На протяжении многих тысячелетий, с самого зарождения человеческого мозга, психики, неизменной спутницей человека была вера. Сильно поверить во что-то было почти равнозначно осуществлению этого чего-то. Стоило человеку уверовать, что он нездоров, и его действительно одолевал недуг. Стоило поверить в выздоровление – и он поднимался с одра болезни. Все дело именно в том, чтобы поверить твердо, по-настоящему. Во все времена были люди, игравшие в этом деле роль катализаторов, дрожжей, – колдуны, кудесники, волхвы, шаманы… Теперь вот – экстрасенсы. Если бы все они имели врачебные дипломы, если бы хоть немного ориентировались в накопленном человечеством знании и не несли безграмотную чепуху про биополе и губительное поле Земли, никаких проблем не было бы. Самое досадное, что мощный врачующий механизм веры сплошь и рядом используется сейчас невежественными и бескультурными людьми, что придает всему этому делу сомнительный, анекдотический привкус.

Могут сказать: тут нужна не просто вера, а вера в чудо. А чтобы возбудить ее в страждущем, такой вот простоватый мужичок из глубинки подходит как нельзя лучше. Вряд ли чудо здесь главное. Дело не в чудесах. Человек должен поверить, что врач, к которому он обратился, действительно в состоянии ему помочь. И верят. Врачующий механизм веры срабатывает каждый день бесчисленное количество раз – в обычных поликлиниках, больницах… Об этом просто не принято шуметь или ставить такой род излечения особняком от прочих (да и не всегда можно поставить). Но когда у обычных врачей встречаются трудности с лечением, когда болезнь не лечится или плохо лечится – и больной об этом знает, – тогда уж ему трудно свято поверить в исцеление. Тут и устремляются многие за пределы обычной медицины.
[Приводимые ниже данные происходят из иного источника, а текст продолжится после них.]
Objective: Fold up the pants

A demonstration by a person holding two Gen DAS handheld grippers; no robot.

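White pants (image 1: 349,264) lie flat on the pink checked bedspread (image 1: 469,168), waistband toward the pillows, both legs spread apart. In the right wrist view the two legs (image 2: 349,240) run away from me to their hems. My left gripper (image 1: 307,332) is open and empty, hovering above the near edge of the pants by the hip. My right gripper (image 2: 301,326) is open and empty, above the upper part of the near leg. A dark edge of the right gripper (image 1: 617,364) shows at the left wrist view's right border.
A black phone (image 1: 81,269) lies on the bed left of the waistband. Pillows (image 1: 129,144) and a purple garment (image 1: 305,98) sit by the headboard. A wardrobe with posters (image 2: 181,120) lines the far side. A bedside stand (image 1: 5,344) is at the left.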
Михайлов не знает никаких сомнений. Он, может, впервые и услышал-то, допустим, о межпозвоночной грыже, но – храбро берется ее лечить. Способ лечения универсален: поглаживай и отшвыривай, поглаживай и отшвыривай… И – чудо! – через двадцать минут больному вроде бы становится легче.

Так вот вопрос: обязательно ли, если обычная медицина проявила неумелость и бессилие, устремляться к знахарям типа Михайлова? Думаю, вовсе не обязательно. В последние годы получают признание у нас приемы нашей народной медицины, бурятской, тибетской, индийской… И применяют их все чаще образованные врачи, хорошо знающие историю медицины, обладающие широким взглядом на вещи. В этих приемах – взять хотя бы иглотерапию – много загадочного и непонятного, с нашей, обычной точки зрения. Много такого, что как раз и рассчитано на эффект веры. Ну что ж… Может быть, когда-нибудь психотерапия станет одним из основных разделов медицины, распространит свое влияние на все прочие разделы.

Мало еще таких врачей, таких кабинетов, таких методов – вот беда. Их нехватку и восполняют Михайловы, принося, помимо некоторой полезности (подразумевая под этим временное облегчение для отдельных страждущих), значительную долю вреда, какую всегда несут с собой невежество, безграмотность, бескультурье.